## [The problem]
The result should be a verbatim copy of the whole listing.
Top of Material provided
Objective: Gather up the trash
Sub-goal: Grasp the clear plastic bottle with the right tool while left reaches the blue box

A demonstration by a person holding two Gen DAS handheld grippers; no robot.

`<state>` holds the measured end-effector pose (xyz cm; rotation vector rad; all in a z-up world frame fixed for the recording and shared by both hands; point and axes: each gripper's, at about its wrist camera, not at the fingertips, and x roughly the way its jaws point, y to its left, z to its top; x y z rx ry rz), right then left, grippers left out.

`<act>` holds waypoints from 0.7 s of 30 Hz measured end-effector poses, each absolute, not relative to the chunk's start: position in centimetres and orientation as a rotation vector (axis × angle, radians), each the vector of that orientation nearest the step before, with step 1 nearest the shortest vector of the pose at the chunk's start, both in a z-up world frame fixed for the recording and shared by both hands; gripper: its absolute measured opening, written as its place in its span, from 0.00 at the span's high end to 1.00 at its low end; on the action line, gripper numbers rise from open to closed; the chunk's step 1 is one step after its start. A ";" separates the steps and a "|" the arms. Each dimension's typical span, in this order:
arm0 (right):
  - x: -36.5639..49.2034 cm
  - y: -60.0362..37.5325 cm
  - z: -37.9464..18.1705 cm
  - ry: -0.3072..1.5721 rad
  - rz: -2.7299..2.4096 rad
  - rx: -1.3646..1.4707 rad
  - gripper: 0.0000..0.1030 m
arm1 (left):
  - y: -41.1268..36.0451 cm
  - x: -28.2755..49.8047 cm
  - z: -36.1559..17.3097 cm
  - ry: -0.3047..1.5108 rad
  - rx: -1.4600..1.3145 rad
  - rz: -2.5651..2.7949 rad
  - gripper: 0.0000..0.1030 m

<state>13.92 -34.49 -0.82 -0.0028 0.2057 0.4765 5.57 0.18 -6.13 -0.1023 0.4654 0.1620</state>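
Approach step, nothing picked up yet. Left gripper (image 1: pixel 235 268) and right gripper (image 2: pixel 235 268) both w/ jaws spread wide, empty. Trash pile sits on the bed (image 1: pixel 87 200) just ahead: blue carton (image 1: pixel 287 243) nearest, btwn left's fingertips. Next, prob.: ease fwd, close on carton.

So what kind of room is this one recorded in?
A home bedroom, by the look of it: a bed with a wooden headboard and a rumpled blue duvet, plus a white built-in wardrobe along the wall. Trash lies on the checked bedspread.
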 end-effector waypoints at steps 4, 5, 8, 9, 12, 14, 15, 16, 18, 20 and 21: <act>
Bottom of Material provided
## [Exercise output]
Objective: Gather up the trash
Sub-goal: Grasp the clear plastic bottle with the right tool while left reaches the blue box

A demonstration by a person holding two Gen DAS handheld grippers; no robot.

`<state>` holds the measured end-effector pose (xyz cm; rotation vector rad; all in a z-up world frame fixed for the recording and shared by both hands; point and axes: each gripper's, at about its wrist camera, not at the fingertips, and x roughly the way its jaws point, y to its left, z to its top; x y z rx ry rz), right then left, grippers left out.

`<act>` holds waypoints from 0.7 s of 30 Hz measured end-effector poses, each absolute, not relative to the chunk's start: position in centimetres and orientation as a rotation vector (axis × angle, radians), each the vector of that orientation nearest the step before, with step 1 nearest the shortest vector of the pose at the chunk's start, both in a z-up world frame fixed for the recording and shared by both hands; gripper: its absolute measured opening, written as its place in its span, from 0.00 at the span's high end to 1.00 at its low end; on the action line, gripper numbers rise from open to closed; the chunk's step 1 is one step after its start. A ";" separates the steps and a "|" the arms. Each dimension's typical span, in this order:
arm0 (right):
  - x: -36.5639..49.2034 cm
  - y: -60.0362..37.5325 cm
  - z: -37.9464..18.1705 cm
  - ry: -0.3072..1.5721 rad
  - rz: -2.7299..2.4096 rad
  - rx: -1.3646..1.4707 rad
  - gripper: 0.0000..0.1030 m
arm1 (left):
  - y: -41.1268..36.0451 cm
  - x: -28.2755..49.8047 cm
  - z: -36.1559..17.3097 cm
  - ry: -0.3047..1.5108 rad
  - rx: -1.4600..1.3145 rad
  - rz: -2.5651..2.7949 rad
  - gripper: 0.0000..0.1030 m

<state>13.92 -34.49 -0.82 -0.0028 0.2057 0.4765 5.57 0.18 -6.13 -0.1023 0.4654 0.1620</state>
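Approach step, nothing picked up yet. Left gripper (image 1: pixel 235 268) and right gripper (image 2: pixel 235 268) both w/ jaws spread wide, empty. Trash pile sits on the bed (image 1: pixel 87 200) just ahead: blue carton (image 1: pixel 287 243) nearest, btwn left's fingertips. Next, prob.: ease fwd, close on carton.

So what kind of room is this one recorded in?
A home bedroom, by the look of it: a bed with a wooden headboard and a rumpled blue duvet, plus a white built-in wardrobe along the wall. Trash lies on the checked bedspread.
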 end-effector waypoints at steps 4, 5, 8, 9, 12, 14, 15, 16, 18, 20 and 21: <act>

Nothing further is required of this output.